If we obey that, it does not mean we will be free of suffering in the here and now.
If we obey the truth, freedom and happiness begin to sink deep roots within us— roots whose vigor does not depend on circumstance, but on God.
Even the agnostic, secular world recognizes the depth and vigor of freedom and happiness in a genuine Christian like Mother Teresa.
Christ our Lord is the definitive demonstration and foundation of all human freedom and happiness.
The Son of God became man, and freely laid down everything— flesh and blood, mind and spirit— every fiber of his being— he freely laid it all down out of obedience to the truth.
As a result, every fiber of his humanity— flesh and blood, mind and spirit— received absolute freedom in resurrection from death.
The same freedom of God and the children of God will blossom in fullness for each of us on the day of Christ’s return— if that day finds us watchful and ready, obedient to the truth.
Until then, we receive the absolute freedom of the Son of God in his own flesh and blood given as our food and drink.

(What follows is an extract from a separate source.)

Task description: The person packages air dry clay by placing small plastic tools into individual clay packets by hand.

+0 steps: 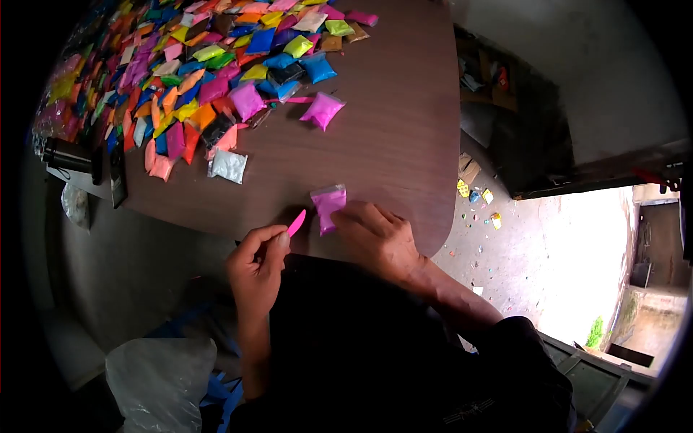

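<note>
My left hand (257,265) pinches a small pink plastic knife (297,223) between thumb and fingers, its blade pointing up and to the right. Just right of it, at the near edge of the table, my right hand (377,237) is closed on the right side of a small clear packet of purple modelling clay (329,205). The right fingertips are partly hidden and slightly blurred. A gap separates the blade from this packet. Farther off lie another purple-pink packet (323,110) and a silvery-white packet (229,167).
A large heap of colourful packets (216,72) covers the far left of the brown table (404,108). At the left edge lie a black cylinder (71,157) and a phone-like dark object (118,177). A plastic bag (160,382) hangs low left. Scraps litter the floor at right.
</note>
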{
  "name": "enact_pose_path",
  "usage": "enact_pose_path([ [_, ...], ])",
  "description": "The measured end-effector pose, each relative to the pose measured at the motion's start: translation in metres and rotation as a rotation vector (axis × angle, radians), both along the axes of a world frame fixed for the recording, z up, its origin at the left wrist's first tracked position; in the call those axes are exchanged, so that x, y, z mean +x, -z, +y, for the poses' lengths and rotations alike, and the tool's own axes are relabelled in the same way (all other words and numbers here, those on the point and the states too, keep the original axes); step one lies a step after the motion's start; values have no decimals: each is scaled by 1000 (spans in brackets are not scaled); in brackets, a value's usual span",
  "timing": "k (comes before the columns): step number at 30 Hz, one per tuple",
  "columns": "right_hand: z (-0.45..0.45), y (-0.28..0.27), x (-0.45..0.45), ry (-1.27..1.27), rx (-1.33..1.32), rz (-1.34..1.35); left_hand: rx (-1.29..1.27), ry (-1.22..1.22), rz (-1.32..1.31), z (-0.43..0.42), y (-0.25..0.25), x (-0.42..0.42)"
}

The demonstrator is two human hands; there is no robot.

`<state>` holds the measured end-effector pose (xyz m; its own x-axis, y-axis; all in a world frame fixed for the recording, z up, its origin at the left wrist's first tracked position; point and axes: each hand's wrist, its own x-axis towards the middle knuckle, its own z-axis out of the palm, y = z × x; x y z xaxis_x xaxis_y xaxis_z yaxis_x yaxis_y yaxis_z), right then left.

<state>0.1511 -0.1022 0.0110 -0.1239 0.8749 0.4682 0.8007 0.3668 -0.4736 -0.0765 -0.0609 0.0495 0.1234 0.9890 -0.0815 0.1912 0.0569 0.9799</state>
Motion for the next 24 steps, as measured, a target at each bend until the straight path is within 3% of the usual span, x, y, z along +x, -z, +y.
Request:
enact_pose_path([
  [5,-22,-1,-13,-65,-7,6,173,147,176,3,5,19],
  [7,-29,5,-20,-62,-11,21,406,255,330,6,14,23],
  [13,-33,13,-21,-70,-21,121,367,304,596,28,17,19],
  [17,-34,9,-21,-29,42,157,385,234,594,35,16,16],
  [19,-29,7,-15,71,30,381,387,116,411,29,13,14],
  [22,-14,-20,32,229,113,450,269,78,372,15,15,9],
  [24,-13,-27,66,371,83,675,194,69,315,1,25,16],
])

The Eucharist is the sacrament of eternal salvation.
In it, the sacrifice and resurrection of Christ plant and replant the roots of freedom and truth deep within us.
That is the truth.
That is the Eucharist.
That is our testimony.
We announce the death and resurrection of Christ until he returns.
We are to do so with our lives, with our freedom, obedient to the truth that we are made for happiness through knowing and loving God.